Writer: Oliver Lansley
Directors: Oliver Lansley and James Seager
Reviewer: Marina Spark
After a hugely successful run with The Trench at the 2012 Edinburgh Festival Fringe and a subsequent UK tour, Les Enfants Terribles return triumphantly to the Fringe with the same show, wowing audiences once again with their innovative and creative take on storytelling. The Trench follows the journey of a miner named Bert, caught in a collapsed WWI trench tunnel in an original, if not a little predictable, story written by Oliver Lansley. Through Bert’s attempts to escape he finds himself facing creatures of terrifying countenance but eventually finds peace in an extraordinary way.

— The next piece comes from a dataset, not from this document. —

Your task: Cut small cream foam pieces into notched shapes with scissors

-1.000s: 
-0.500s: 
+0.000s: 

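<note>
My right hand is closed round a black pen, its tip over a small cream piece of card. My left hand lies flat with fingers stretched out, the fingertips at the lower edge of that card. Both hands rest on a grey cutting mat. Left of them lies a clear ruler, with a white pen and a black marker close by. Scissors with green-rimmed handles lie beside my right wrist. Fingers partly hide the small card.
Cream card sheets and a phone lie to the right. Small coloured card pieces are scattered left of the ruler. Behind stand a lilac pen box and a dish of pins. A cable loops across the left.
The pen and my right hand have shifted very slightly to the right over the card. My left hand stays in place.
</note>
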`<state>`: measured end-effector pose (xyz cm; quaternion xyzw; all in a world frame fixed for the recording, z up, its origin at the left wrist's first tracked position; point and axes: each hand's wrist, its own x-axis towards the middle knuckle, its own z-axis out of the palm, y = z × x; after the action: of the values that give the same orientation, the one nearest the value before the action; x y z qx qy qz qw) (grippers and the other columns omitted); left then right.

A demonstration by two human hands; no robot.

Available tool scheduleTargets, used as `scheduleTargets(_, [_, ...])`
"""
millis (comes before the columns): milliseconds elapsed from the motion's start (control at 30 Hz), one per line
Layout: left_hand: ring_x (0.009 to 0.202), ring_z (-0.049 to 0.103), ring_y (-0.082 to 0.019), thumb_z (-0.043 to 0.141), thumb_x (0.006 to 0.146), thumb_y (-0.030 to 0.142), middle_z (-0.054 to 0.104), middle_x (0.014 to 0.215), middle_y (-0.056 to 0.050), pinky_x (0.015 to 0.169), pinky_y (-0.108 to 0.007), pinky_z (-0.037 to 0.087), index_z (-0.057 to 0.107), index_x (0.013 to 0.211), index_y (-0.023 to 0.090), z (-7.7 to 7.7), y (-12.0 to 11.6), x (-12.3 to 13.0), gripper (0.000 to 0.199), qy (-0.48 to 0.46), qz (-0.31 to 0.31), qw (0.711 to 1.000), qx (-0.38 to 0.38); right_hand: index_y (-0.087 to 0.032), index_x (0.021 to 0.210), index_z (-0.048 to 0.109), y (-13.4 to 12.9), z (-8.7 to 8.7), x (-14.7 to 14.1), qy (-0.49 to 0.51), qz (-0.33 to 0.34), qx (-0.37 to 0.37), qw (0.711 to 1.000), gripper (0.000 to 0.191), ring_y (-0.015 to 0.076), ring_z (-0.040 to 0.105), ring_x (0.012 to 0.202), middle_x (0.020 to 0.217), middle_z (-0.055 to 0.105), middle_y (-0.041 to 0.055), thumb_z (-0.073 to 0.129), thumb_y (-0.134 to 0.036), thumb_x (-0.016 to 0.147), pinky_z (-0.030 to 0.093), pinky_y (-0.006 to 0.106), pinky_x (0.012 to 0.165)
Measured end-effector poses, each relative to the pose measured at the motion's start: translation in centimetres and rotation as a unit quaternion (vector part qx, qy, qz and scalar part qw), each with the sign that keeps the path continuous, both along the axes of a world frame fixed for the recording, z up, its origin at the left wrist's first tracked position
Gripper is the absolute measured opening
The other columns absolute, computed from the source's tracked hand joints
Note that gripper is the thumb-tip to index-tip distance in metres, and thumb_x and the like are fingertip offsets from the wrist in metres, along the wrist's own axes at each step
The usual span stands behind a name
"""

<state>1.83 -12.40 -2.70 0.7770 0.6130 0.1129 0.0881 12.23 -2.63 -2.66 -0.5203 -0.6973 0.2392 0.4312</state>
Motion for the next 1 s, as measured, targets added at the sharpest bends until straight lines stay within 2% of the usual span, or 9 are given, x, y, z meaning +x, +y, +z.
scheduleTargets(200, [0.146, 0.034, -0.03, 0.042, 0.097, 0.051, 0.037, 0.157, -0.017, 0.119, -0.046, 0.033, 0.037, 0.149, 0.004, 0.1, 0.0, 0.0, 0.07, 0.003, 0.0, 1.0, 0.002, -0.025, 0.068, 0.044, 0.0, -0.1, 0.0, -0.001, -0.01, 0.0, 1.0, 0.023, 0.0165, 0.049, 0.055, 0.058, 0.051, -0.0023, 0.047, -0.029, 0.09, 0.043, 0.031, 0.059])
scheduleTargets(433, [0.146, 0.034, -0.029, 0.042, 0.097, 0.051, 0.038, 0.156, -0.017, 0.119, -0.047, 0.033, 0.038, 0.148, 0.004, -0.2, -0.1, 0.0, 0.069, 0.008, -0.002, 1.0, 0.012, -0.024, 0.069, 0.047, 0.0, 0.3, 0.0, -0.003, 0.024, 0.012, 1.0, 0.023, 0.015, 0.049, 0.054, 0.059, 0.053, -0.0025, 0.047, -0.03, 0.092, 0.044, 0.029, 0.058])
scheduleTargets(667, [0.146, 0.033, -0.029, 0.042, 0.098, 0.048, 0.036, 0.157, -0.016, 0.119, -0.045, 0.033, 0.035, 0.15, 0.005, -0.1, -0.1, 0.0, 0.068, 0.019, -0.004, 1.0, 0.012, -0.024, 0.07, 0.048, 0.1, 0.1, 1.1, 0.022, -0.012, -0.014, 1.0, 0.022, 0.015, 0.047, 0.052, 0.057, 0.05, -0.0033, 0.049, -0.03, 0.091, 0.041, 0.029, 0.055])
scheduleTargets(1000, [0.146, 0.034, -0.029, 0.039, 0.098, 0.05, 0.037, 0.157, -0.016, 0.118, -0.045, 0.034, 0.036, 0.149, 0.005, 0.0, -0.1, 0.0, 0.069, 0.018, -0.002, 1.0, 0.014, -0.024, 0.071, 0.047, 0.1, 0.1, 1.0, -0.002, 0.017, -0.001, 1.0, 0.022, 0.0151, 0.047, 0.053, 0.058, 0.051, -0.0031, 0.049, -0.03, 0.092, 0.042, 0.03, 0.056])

The five strong actor-musician cast are shrewd storytellers, creating a fearsome underworld of the imagination through the use of puppetry, live music, verse and physical theatre.
The puppets are suitably frightening and used to good effect. The vocal skills of the three ‘chorus’ actors lend themselves well to the creation of the mythical creatures. The energy and ability of the chorus, made up of Ed Cartwright, Alexander Scott and Elliott Rennie, holds the whole tale together with strength and purpose.
Burt, the protagonist, played by Ben Warwick, has a soul filled with anguish, not only due to his dire situation but because of the terrible news he suffers just prior to the tunnel collapsing, almost causing him to lose the hope that he once had. Warwick plays Bert with sensitivity and feeling, drawing a great deal of empathy from the audience.
The music, written and played live by renowned musician and composer Alexander Wolfe, was haunting and affecting. The addition of Wolfe’s live music was a touch of genius as it adds a personal touch that many other storytelling companies of a similar ilk lack, setting Les Enfants Terribles apart as leaders in their field.
Well worth a watch at the Edinburgh Fringe if you can get your hands on a ticket.
Runs until Mon, 26th Aug, then touring.